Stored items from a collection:

# # #

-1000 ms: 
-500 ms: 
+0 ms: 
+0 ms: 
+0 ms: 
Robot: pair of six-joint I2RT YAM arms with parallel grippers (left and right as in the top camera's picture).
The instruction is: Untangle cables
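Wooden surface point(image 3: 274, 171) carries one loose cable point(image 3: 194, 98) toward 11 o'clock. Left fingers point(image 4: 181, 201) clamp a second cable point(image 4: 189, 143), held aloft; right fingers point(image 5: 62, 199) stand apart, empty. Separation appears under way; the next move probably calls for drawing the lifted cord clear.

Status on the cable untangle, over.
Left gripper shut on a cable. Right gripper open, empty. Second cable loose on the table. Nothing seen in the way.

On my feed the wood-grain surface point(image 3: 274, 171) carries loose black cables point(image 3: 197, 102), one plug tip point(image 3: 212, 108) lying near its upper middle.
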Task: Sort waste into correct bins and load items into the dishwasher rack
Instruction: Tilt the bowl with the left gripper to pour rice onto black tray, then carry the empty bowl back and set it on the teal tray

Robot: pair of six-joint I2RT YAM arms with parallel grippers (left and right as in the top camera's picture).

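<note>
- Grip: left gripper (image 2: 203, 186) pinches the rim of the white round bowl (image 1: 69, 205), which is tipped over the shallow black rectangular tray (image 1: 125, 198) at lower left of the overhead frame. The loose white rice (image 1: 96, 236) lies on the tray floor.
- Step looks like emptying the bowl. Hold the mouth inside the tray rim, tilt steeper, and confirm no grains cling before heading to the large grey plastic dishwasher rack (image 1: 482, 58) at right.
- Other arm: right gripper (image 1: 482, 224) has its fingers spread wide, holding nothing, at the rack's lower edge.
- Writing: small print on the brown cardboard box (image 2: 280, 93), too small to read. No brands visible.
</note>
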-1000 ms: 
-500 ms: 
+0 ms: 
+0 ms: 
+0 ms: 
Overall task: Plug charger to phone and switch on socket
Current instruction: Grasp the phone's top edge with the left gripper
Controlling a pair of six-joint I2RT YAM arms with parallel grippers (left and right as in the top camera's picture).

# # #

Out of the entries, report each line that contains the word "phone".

Overall task: Plug charger to phone and switch on socket
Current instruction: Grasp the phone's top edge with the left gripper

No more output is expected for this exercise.